◆ Brief:
Print the entries underneath word for word, omitting whatever pictures they contain.

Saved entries
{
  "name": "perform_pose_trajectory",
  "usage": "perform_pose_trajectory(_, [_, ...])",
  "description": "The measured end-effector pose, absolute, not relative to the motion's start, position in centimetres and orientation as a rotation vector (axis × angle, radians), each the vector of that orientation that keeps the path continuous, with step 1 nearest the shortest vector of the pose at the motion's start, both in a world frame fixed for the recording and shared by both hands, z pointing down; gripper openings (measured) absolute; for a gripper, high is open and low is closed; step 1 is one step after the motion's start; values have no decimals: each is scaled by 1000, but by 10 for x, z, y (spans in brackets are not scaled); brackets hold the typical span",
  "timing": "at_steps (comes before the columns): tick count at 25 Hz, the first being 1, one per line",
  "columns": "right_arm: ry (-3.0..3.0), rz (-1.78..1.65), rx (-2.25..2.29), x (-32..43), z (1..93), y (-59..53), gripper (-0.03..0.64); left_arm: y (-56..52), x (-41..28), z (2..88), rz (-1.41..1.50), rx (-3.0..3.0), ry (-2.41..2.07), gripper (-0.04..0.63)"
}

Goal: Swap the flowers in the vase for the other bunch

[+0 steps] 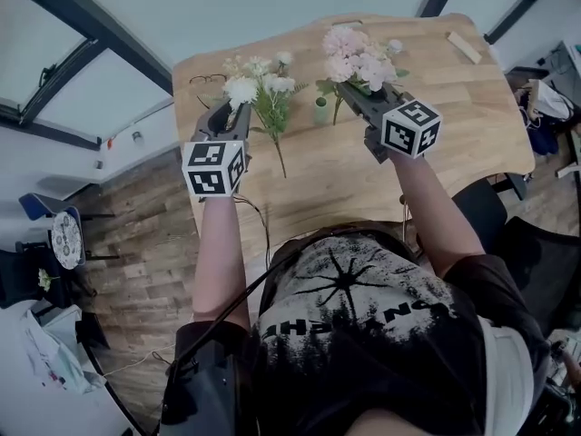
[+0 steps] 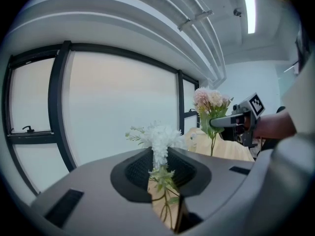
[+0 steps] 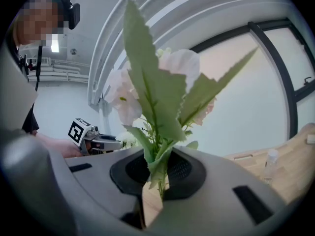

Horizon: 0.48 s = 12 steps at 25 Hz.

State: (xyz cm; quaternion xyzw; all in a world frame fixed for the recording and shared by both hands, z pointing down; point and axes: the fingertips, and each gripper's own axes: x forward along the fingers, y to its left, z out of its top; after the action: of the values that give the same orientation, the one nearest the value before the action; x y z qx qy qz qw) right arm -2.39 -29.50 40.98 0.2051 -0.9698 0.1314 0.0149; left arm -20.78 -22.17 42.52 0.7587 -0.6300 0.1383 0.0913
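My left gripper (image 1: 234,109) is shut on the white bunch (image 1: 260,84), whose stems trail toward me over the wooden table (image 1: 318,180). In the left gripper view the white bloom (image 2: 160,139) stands up between the jaws of the left gripper (image 2: 160,163). Above the table's far side, my right gripper (image 1: 357,94) is shut on the pink bunch (image 1: 357,59). The pink flowers and leaves (image 3: 152,97) fill the right gripper view, and the right gripper (image 3: 157,173) pinches their stem. A small pale green vase (image 1: 320,110) stands between the two bunches, just left of the pink bunch's stem.
A pair of glasses (image 1: 209,79) lies at the table's far left, and a wooden block (image 1: 463,46) at its far right. A small clear bottle (image 3: 269,159) stands on the table in the right gripper view. Office chairs (image 1: 536,252) crowd the right side.
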Motion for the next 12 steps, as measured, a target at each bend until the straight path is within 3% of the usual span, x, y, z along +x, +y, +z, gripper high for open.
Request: perform_pose_trajectory(12, [-3048,396,559,-60,389,-327,45,-185,-238,469,398,2089,-1883,88])
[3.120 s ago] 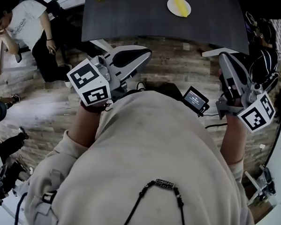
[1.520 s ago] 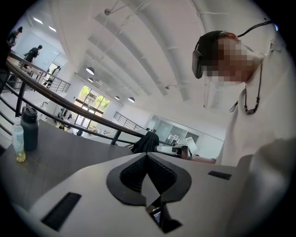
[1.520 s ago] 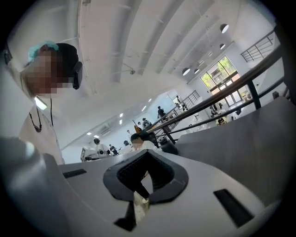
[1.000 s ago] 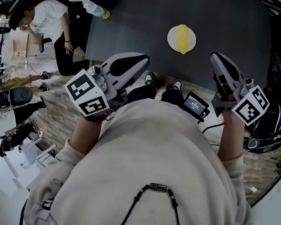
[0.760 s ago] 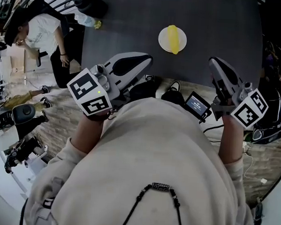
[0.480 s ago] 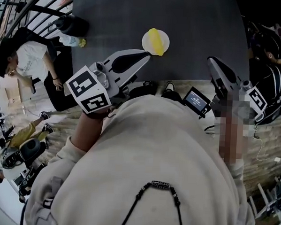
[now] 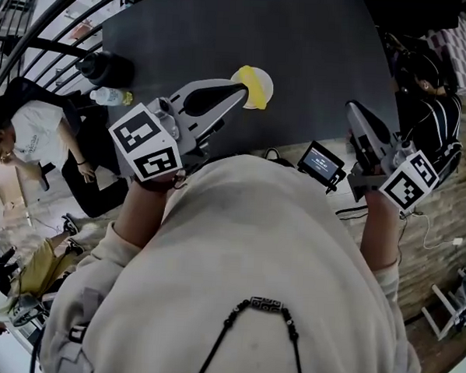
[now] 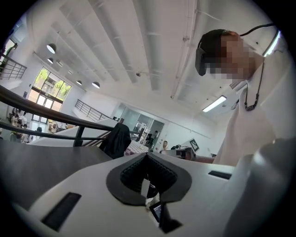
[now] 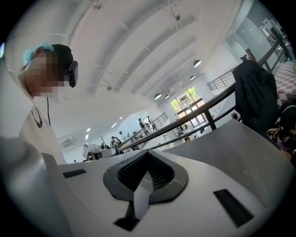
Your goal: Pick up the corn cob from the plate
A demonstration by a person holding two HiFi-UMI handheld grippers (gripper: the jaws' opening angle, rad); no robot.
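While held up, shut tight and empty: grey left tool (image 7: pixel 239 90), grey right tool (image 7: pixel 352 110). Lying on small round white plate (image 7: pixel 269 85) on dark table (image 7: pixel 326 46), just past left tool's tip: yellow corn cob (image 7: pixel 254 86). Cannot read small black screen's (image 7: pixel 321 161) writing.

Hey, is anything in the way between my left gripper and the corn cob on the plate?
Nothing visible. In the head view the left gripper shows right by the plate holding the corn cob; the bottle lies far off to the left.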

◆ Your response:
{
  "name": "perform_pose_trajectory",
  "usage": "perform_pose_trajectory(_, [_, ...])",
  "description": "The measured end-effector pose, absolute, not relative to the motion's start, position in centimetres and orientation as a rotation vector (axis × angle, radians), each the vector of that orientation that keeps the path continuous, with step 1 nearest the shortest vector of the pose at the motion's start, both in a world frame fixed for the recording and shared by both hands, z pointing down; gripper openings (measured) absolute; for a gripper, high is open and low is closed; step 1 is one step after the motion's start; values have no decimals: each is scaled by 1000, but by 10 for x, z, y (spans in brackets are not scaled); brackets hold the typical span",
  "timing": "at_steps (comes before the columns): tick count at 25 Hz, the first being 1, one per line",
  "columns": "right_arm: ry (-3.0..3.0), rz (-1.78..1.65), rx (-2.25..2.29), x (-32..43), z (1..93), y (-59..53), gripper (-0.03..0.64); left_arm: y (-56..52), x (-41..28), z (2..88), rz (-1.41..1.50), rx (-3.0..3.0), ry (-2.41..2.07), gripper (-0.04..0.63)"
}

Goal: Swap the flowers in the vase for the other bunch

[+0 steps] 
[+0 steps] 
[+0 steps] 

Horizon: 0.48 s = 12 steps at 25 Hz.

State: (xyz cm; quaternion xyzw; all in a world frame fixed for the recording and shared by both hands, z pointing down; point and axes: the fingertips, and each gripper's own axes: x forward along the fingers, y to its left, z out of its top; after the action: of the values that give the same orientation, the one nearest the value before the action; x y z qx qy qz qw) right arm -2.39 -29.50 40.98 0.2051 -0.9698 0.1314 0.0149; left arm -20.78 -22.17 42.52 0.7587 -0.6300 0.1383 0.0913
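My left gripper (image 1: 234,109) is shut on the white bunch (image 1: 260,84), whose stems trail toward me over the wooden table (image 1: 318,180). In the left gripper view the white bloom (image 2: 160,139) stands up between the jaws of the left gripper (image 2: 160,163). Above the table's far side, my right gripper (image 1: 357,94) is shut on the pink bunch (image 1: 357,59). The pink flowers and leaves (image 3: 152,97) fill the right gripper view, and the right gripper (image 3: 157,173) pinches their stem. A small pale green vase (image 1: 320,110) stands between the two bunches, just left of the pink bunch's stem.
A pair of glasses (image 1: 209,79) lies at the table's far left, and a wooden block (image 1: 463,46) at its far right. A small clear bottle (image 3: 269,159) stands on the table in the right gripper view. Office chairs (image 1: 536,252) crowd the right side.
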Motion for the next 12 steps, as measured, a target at each bend until the straight path is within 3% of the usual span, x, y, z along +x, +y, +z, gripper high for open.
Request: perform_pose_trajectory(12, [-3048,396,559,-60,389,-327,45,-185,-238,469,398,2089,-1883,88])
[3.120 s ago] 
[1.520 s ago] 
[1.520 s ago] 
[1.000 s ago] 
[0.760 s ago] 
[0.480 s ago] 
[now] 
[now] 
[now] 
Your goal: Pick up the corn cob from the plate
A demonstration by a person holding two HiFi-UMI handheld grippers (gripper: the jaws' opening angle, rad); no robot.
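While held up, shut tight and empty: grey left tool (image 7: pixel 239 90), grey right tool (image 7: pixel 352 110). Lying on small round white plate (image 7: pixel 269 85) on dark table (image 7: pixel 326 46), just past left tool's tip: yellow corn cob (image 7: pixel 254 86). Cannot read small black screen's (image 7: pixel 321 161) writing.

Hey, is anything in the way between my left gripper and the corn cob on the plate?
Nothing visible. In the head view the left gripper shows right by the plate holding the corn cob; the bottle lies far off to the left.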

Work on this exercise is finished, so nothing remains.